In July 2022, David Malpass, the president of the World Bank, urged the G20 to hasten debt relief for the world’s poor countries, who together have about $250bn in distressed debt. Progress has been unusually slow since the G20’s Debt Service Suspension Initiative (DSSI), which provided relief for poor countries from their debt servicing obligations owing to the Covid-19 pandemic, expired in December 2021.

A case in point, when the G20 foreign ministers met in Indonesia in July 2022, a communique was not even issued, a sign of growing discord in a group of the world’s largest economies that includes Russia,…

The Common Framework for Debt Treatment beyond the DSSI (Common Framework), also by the G20, which is aimed at restructuring what are increasingly distressed debts, is a natural next step, but has been floundering. As the name implies, the Common Framework brings together both public and private international creditors to ensure agreed restructuring terms are acceptable across the board, and thus robust and credible. As at least 60% of low income countries will probably default on their international debt obligations, according to the IMF, from just below 30% in 2015, there is an urgent need to pick up the pace on the Common Framework.

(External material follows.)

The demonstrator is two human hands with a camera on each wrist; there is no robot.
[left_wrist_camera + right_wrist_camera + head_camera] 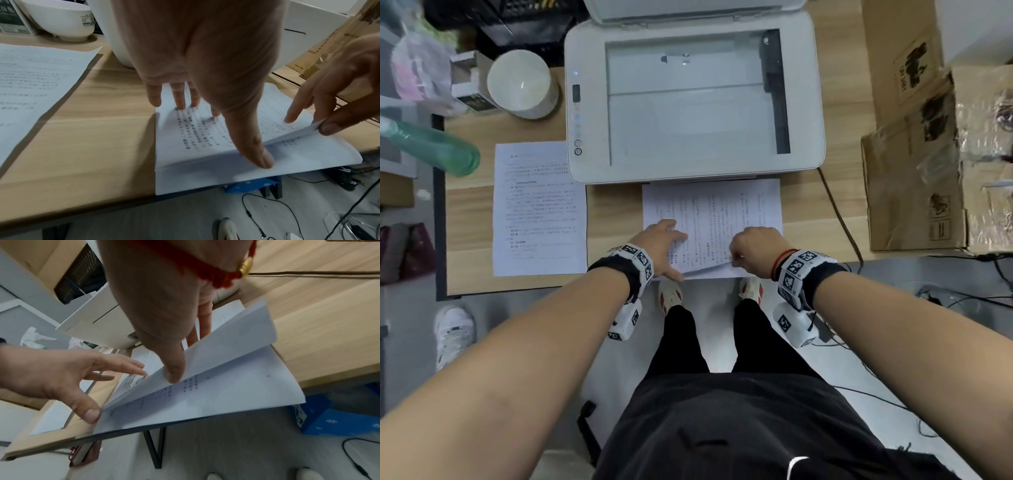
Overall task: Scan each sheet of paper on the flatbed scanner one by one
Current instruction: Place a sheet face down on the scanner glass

While the IMF made available $23bn worth of Special Drawing Rights (SDRs) for emergency Covid-19 spending by poor countries in 2021, followed by a pledge of $100bn worth of SDRs to weak economies by the G20, and more recently the creation of the Resilience and Sustainability Trust (RST), there is much more that needs to be done to ensure a successful navigation of the incipient debt crisis in poor countries, especially African ones. According to the IMF, a hitch-free implementation of the Common Framework should be top of the list.

There is also a need to modify some of the design features of the RST. Vera Songwe, the executive secretary of the United Nations Economic Commission for Africa (UNECA), argues the requirement of a regular IMF programme for access to the RST is flawed, for instance, and that its objectives should include emergency short-term support, in addition to its originally intended long-term focus.

Read also: Nigeria inches towards IMF bailout on mounting debt

Chad, Ethiopia and Zambia, which are already renegotiating the terms of their external debt under the Common Framework, have faced complications owing to domestic and transactional challenges. The IMF reported progress on Chad negotiations in mid-July 2022, the first country to seek help under the Common Framework, but also highlighted delays in reaching an agreement with creditors, which includes Glencore, a private mining giant.

Incidentally, Glencore is owed the most in the Chadian case via oil swap deals that go back almost a decade. A restructuring deal with creditors is a prerequisite of IMF support for these debt-distressed countries, the list of which is growing by the day. Negotiations by a creditor committee for the restructuring of Zambia’s debt, which is co-chaired by France and China, have also started, with a commitment announced in late July 2022 clearing the way for the IMF to provide support of up to $1.4bn which though agreed in December 2021, was finally approved in late August 2022. The Zambian case is unique, as it is the first African country to default on its external debt of more $17 billion during this most recent incipient round of debt distress. Ethiopia’s creditors’ committee made a commitment on restructuring in August 2022 as well, with the IMF expected to announce a support programme pretty soon. As the case of Chad shows, moving from a restructuring commitment to a deal can be challenging, however.